Write out the data exactly from its first line onward, ending with the line in which "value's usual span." appears.

§ §

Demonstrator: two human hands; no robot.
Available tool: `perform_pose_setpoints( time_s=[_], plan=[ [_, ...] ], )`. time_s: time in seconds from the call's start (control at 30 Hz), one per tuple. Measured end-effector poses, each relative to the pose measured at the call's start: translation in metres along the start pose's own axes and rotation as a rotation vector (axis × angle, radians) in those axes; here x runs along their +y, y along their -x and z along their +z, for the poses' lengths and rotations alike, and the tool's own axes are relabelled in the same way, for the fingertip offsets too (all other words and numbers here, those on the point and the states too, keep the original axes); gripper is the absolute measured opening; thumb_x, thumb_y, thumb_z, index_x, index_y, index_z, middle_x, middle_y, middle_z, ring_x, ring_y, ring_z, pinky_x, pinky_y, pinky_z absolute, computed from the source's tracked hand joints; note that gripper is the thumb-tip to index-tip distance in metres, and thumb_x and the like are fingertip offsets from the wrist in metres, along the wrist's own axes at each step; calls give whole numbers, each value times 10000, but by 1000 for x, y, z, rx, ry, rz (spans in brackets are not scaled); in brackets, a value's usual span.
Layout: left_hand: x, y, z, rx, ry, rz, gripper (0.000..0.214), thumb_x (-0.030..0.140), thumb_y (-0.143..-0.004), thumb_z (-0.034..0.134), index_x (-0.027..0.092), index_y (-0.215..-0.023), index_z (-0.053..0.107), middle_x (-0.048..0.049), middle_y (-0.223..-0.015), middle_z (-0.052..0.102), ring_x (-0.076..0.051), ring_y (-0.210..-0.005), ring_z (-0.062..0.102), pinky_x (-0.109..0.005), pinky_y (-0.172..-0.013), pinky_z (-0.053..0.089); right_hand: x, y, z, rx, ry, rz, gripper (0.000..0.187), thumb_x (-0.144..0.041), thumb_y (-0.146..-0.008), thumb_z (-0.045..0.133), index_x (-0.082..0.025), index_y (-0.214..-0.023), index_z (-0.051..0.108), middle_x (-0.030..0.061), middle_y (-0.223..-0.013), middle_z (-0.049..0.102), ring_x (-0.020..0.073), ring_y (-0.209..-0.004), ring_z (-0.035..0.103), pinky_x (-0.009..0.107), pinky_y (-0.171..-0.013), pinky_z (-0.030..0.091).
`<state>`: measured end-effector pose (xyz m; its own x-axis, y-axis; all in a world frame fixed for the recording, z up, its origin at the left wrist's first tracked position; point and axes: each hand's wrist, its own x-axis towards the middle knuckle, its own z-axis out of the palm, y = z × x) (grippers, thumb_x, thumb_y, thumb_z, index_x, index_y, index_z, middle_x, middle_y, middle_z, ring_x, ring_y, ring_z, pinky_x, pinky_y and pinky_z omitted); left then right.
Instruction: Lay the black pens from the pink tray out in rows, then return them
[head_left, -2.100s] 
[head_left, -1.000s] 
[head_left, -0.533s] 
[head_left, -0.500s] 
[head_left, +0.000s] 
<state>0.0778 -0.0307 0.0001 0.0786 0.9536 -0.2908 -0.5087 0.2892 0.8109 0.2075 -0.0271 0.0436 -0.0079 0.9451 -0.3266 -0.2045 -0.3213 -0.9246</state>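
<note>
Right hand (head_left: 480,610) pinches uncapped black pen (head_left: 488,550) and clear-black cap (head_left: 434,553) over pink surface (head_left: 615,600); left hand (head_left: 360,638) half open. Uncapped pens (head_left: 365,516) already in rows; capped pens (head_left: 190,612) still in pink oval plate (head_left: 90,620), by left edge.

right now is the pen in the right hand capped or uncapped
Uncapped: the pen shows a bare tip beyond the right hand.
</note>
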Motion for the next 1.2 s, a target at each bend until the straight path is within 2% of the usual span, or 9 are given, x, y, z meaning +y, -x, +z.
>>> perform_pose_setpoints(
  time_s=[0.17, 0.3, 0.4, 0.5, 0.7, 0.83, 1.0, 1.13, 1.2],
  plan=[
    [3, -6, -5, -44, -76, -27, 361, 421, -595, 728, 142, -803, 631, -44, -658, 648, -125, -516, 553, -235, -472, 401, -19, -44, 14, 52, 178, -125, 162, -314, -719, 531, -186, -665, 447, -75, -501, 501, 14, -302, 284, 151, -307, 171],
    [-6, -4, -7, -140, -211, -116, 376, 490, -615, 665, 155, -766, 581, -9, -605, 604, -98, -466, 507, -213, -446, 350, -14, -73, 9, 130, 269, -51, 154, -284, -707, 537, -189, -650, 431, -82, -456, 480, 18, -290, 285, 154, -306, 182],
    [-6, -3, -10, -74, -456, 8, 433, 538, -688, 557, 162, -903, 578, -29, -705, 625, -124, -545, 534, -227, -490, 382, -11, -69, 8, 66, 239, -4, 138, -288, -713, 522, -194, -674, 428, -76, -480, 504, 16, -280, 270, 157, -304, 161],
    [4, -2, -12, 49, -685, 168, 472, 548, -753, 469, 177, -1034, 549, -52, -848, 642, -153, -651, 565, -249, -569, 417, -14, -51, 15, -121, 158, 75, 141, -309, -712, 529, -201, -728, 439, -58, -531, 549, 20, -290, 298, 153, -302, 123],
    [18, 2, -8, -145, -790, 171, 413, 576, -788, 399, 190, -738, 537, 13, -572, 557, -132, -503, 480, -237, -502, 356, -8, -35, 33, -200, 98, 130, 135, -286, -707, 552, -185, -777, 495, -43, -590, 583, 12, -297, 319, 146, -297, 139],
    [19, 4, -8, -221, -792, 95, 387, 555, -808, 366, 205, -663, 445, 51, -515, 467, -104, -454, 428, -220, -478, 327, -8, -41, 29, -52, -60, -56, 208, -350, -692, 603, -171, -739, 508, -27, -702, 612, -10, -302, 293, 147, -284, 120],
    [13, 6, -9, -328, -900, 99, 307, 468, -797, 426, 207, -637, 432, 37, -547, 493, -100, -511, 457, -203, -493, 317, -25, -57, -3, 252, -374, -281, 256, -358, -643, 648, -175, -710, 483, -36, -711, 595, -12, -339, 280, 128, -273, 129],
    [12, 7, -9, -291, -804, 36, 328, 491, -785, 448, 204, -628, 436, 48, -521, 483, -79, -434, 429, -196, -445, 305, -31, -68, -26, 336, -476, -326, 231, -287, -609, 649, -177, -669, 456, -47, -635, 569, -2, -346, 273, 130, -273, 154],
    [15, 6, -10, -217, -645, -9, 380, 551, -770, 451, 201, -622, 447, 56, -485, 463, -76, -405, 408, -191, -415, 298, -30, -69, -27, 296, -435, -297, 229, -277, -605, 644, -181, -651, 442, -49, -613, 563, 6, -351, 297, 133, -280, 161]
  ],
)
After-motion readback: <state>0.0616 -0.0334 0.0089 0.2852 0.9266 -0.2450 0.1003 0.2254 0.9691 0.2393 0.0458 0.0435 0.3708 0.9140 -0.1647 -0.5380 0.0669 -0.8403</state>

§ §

> **Exercise response**:
Demonstrator: two human hands; no robot.
Available tool: `perform_pose_setpoints( time_s=[_], plan=[ [_, ...] ], )`. time_s: time in seconds from the call's start (control at 30 Hz), one per tuple. Measured end-effector poses, each relative to the pose measured at the call's start: translation in metres along the start pose's own axes and rotation as a rotation vector (axis × angle, radians) in those axes; here x runs along their +y, y along their -x and z along their +z, for the poses' lengths and rotations alike, and the tool's own axes are relabelled in the same way, for the fingertip offsets too (all other words and numbers here, those on the point and the states too, keep the original axes); gripper is the absolute measured opening; thumb_x, thumb_y, thumb_z, index_x, index_y, index_z, middle_x, middle_y, middle_z, ring_x, ring_y, ring_z, pinky_x, pinky_y, pinky_z absolute, computed from the source's tracked hand joints; note that gripper is the thumb-tip to index-tip distance in metres, and thumb_x and the like are fingertip offsets from the wrist in metres, along the wrist's own axes at each step; calls give whole numbers, each value times 10000, but by 1000 for x, y, z, rx, ry, rz (spans in brackets are not scaled); in brackets, a value's usual span.

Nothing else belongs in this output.